Current control efforts are rather rare and rely primarily on antibiotic applications (e.g., streptomycin or oxytetracycline) to protect flowers. However, the use of antibiotics for the management of fire blight is highly controversial due to the potential risk of promoting the emergence and spread of antibiotic resistance [5]. Gram-negative bacteria often possess multidrug efflux transporters within the cytoplasmic
membrane, which have been found to recognize and expel a broad range of structurally unrelated compounds from the cell [6, 7]. Among the multidrug efflux pumps, members of the resistance-nodulation-cell division (RND) family appear to be the most effective efflux systems in Gram-negative bacteria.

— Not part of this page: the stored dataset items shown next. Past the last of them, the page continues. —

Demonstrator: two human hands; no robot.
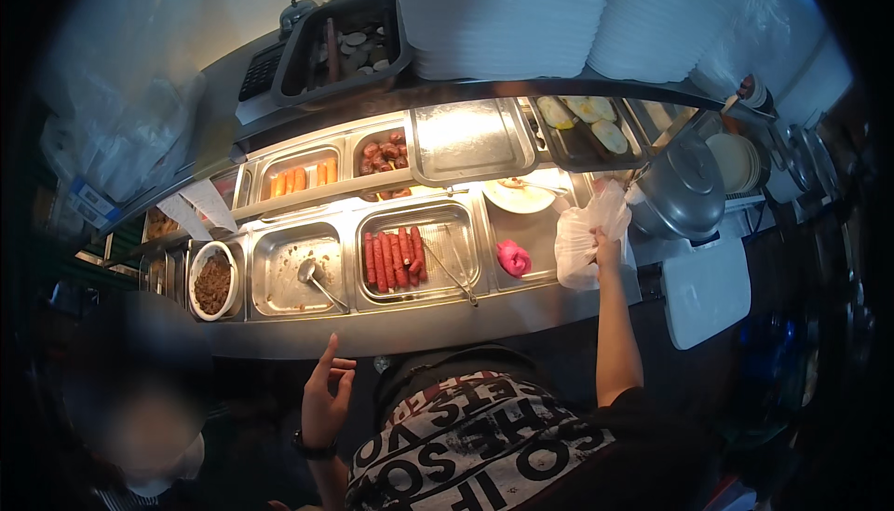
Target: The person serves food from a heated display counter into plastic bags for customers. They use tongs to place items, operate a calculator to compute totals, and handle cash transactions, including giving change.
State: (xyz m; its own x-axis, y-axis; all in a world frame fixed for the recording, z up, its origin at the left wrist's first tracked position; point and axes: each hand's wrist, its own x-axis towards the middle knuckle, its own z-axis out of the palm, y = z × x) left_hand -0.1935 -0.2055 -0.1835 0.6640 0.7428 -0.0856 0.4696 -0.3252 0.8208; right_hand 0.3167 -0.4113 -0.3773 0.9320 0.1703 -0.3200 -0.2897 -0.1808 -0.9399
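Observation:
My right hand grips a white plastic bag by its gathered upper part, at the right end of the steel food counter. The bag's contents are hidden. In front of the counter's edge my left hand holds nothing; its index finger points out and the fingers are apart. Beyond it, a steel pan holds a ladle. Red sausages lie beside metal tongs in the middle pan. A pink bundle sits just left of the bag.
At left a person stands close by. An oval dish holds shredded brown food. A lidded metal pot and a white board stand at right. Stacked white containers and a coin tray occupy the upper shelf.

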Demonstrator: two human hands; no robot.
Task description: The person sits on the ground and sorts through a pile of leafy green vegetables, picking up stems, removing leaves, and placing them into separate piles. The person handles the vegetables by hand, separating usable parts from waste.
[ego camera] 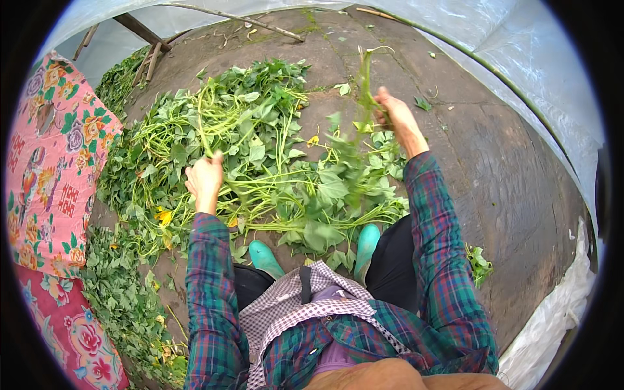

RND transporters form a tripartite complex, consisting of an inner membrane pump that recognizes and captures the substrates, a periplasmic membrane MK-8931 in vivo fusion protein (MFP) and an outer membrane channel [8, 9]. AcrAB is the major multidrug MLN2238 manufacturer efflux pump in E. coli and shows high conservation among Gram-negative bacteria [8, 10–12]. AcrD, a close homolog of AcrB, is an RND-type efflux pump characterized as a Selleckchem BI 2536 transporter of aminoglycosides, a highly
hydrophilic class of molecules, and as a transporter of several amphiphilic compounds [13, 14]. Typically, the inner membrane pump and the periplasmic MFP are co-transcribed in tandem on polycistronic mRNA molecules [15]. Interestingly, this is
not the case for acrD, which appears as a single gene and seemingly functions in concert with AcrA, a MFP co-transcribed with AcrB [14]. Both AcrAB and AcrD efflux systems are also present in the plant pathogen E. amylovora. AcrAB has already been Thalidomide characterized as an efflux system required for virulence of E. amylovora in resistance towards apple phytoalexins and for successful colonization of the host plant [16]. AcrAB of E. amylovora showed a similar substrate spectrum as AcrAB of E. coli[17]. In this study, the substrate specificity of AcrD from E. amylovora was characterized and its contribution to virulence in apple and pear analyzed. As it was found that acrD is expressed only at low levels under in vitro conditions, we were interested in investigating whether the expression of the AcrD transporter in E. amylovora is induced in planta. Multidrug transporters are often expressed under control of local, as well as, global transcriptional regulators [18]. Current data show that expression of acrD in E. coli can be induced by the two-component regulatory system BaeSR [19]. Two-component systems (TCS) play an important role in the regulation of physiological processes in response to environmental or cellular parameters and enable bacterial cells to adapt to changing environmental conditions.